From the entries that follow, extract each line holding the string "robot".

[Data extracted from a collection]
Segment Open
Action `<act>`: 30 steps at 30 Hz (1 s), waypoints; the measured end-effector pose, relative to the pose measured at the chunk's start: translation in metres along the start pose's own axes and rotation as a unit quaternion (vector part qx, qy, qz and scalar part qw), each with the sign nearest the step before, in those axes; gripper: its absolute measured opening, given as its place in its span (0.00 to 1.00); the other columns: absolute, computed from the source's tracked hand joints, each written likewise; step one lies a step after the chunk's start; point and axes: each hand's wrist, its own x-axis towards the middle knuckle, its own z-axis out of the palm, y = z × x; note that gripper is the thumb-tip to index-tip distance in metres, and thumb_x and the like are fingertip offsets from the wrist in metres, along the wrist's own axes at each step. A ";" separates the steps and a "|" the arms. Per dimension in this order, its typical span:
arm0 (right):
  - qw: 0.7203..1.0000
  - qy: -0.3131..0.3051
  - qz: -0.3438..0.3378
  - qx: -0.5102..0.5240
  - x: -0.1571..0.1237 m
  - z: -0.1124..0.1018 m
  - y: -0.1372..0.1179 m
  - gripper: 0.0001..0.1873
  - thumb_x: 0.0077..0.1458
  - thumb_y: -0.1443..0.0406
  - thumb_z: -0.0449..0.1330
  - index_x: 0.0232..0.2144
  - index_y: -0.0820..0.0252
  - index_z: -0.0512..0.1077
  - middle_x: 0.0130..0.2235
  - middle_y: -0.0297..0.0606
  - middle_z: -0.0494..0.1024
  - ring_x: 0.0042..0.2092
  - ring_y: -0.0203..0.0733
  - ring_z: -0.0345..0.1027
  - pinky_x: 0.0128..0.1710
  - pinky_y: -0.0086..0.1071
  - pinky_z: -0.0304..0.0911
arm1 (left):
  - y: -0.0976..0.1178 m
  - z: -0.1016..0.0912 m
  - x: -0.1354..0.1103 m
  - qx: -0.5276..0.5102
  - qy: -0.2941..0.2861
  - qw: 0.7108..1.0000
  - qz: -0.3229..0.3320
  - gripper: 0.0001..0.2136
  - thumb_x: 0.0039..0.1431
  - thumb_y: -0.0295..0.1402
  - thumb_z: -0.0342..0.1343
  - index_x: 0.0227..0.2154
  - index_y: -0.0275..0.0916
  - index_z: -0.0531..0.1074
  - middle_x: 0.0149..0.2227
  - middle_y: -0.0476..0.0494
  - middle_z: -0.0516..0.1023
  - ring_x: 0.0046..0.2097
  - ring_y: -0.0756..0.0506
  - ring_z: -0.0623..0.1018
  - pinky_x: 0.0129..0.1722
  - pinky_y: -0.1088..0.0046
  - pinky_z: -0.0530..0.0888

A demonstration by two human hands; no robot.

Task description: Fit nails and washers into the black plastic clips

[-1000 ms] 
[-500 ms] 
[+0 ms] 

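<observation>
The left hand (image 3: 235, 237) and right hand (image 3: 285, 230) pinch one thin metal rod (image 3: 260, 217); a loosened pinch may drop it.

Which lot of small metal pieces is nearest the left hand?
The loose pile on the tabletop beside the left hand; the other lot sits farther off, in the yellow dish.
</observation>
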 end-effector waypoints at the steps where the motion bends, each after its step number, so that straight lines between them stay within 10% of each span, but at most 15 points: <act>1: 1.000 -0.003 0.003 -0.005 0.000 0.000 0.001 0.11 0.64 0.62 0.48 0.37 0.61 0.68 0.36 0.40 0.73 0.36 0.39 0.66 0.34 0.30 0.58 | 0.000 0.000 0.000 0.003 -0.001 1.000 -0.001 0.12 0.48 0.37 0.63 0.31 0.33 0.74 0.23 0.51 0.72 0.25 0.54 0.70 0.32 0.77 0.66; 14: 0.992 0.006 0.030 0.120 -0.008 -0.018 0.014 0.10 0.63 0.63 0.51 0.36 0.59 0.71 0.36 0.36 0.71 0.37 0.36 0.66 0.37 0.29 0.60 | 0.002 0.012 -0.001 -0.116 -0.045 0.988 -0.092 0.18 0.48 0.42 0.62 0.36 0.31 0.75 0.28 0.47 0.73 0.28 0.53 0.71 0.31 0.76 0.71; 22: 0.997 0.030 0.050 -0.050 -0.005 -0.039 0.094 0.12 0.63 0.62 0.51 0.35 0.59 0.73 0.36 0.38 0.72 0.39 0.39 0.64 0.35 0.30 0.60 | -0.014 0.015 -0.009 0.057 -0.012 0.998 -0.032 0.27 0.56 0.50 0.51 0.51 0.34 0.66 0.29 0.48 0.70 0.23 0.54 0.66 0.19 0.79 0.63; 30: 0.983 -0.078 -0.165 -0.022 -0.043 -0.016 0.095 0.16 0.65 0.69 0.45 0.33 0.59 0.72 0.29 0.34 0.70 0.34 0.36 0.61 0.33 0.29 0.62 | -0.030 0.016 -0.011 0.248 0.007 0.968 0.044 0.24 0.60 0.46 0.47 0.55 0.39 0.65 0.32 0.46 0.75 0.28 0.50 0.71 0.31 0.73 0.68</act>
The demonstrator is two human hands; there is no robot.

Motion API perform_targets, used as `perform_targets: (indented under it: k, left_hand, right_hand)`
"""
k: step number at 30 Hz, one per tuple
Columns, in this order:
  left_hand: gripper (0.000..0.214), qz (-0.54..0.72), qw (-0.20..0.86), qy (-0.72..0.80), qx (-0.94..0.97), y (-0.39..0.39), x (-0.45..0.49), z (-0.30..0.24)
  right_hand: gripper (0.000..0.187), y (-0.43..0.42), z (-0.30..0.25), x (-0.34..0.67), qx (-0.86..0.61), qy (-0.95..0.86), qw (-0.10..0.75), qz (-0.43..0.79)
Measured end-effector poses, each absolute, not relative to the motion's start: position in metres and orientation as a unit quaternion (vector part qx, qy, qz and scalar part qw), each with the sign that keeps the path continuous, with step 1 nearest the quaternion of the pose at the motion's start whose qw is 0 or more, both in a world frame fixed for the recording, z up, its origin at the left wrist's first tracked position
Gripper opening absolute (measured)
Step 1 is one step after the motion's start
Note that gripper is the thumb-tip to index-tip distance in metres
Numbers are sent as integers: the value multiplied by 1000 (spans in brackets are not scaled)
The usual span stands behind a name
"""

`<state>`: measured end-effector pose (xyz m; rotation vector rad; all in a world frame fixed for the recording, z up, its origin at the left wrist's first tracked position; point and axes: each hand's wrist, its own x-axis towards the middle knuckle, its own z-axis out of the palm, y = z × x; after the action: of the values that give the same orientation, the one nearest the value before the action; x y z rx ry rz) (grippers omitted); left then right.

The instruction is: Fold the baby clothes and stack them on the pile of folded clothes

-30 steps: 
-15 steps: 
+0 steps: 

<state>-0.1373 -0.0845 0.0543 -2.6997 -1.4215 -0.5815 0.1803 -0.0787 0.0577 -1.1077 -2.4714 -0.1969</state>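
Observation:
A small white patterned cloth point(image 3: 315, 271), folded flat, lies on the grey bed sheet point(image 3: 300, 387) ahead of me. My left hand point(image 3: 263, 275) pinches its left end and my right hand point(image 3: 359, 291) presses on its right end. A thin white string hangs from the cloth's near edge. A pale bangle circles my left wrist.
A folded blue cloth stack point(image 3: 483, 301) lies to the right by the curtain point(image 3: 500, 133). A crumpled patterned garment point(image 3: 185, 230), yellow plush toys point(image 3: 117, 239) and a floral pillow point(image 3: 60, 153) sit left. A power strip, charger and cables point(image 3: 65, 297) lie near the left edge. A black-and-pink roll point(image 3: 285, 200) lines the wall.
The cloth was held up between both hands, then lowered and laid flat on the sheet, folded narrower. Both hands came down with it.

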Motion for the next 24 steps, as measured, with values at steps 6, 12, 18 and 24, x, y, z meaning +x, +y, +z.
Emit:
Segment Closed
Expected answer:
A demonstration by two human hands; no robot.
The demonstrator is two human hands; there is no robot.

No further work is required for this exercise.